_TASK BRIEF_
Lines that contain "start": how many are there in the listing below? Answer with a number and nothing more.

_DATA SECTION_
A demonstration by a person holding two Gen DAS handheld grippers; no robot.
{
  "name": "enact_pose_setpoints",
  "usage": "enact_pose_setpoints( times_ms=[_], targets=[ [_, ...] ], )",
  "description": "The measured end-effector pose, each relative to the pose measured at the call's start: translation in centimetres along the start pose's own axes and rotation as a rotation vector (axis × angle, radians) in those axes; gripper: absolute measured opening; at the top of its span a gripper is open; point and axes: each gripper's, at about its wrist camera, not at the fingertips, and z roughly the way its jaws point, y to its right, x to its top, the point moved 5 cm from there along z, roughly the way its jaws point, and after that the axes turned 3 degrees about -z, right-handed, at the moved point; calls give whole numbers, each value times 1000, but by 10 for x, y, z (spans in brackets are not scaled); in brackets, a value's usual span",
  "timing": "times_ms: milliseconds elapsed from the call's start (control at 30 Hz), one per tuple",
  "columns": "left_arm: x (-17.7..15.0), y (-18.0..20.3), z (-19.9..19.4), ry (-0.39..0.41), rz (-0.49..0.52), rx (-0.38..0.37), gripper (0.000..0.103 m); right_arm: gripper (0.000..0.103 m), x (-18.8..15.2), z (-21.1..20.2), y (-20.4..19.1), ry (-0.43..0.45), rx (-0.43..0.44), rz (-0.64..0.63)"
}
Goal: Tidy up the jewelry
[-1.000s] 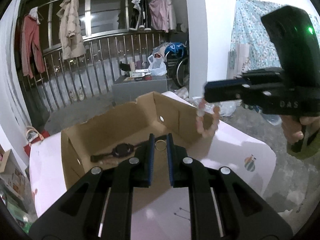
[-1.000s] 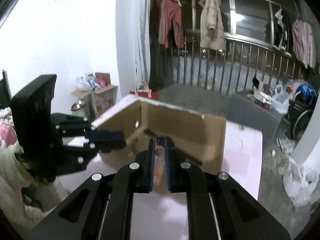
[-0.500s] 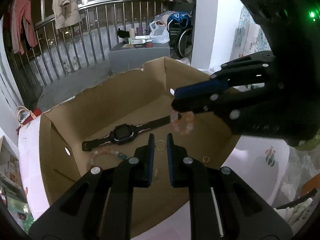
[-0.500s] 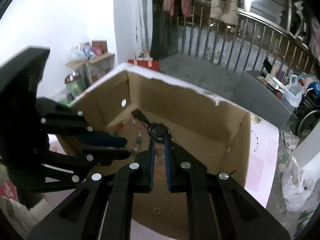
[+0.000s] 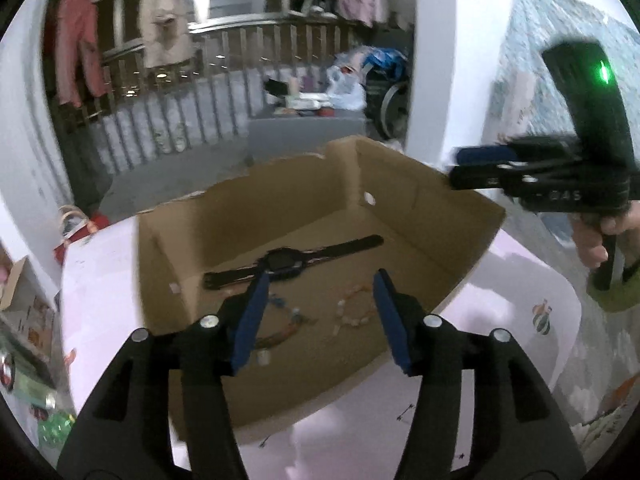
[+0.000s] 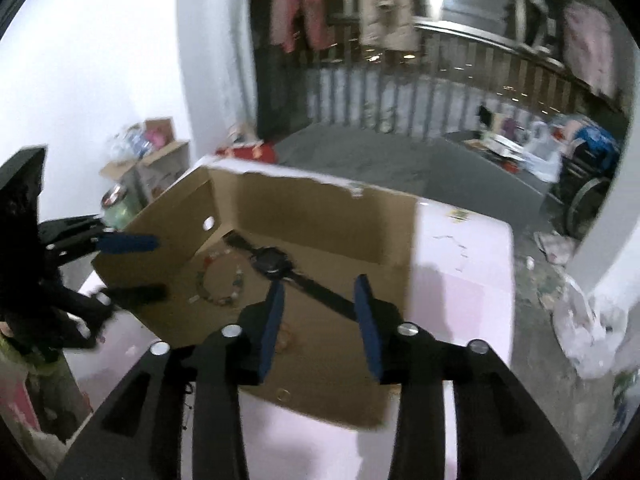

_ANSWER FOR THE TASK_
2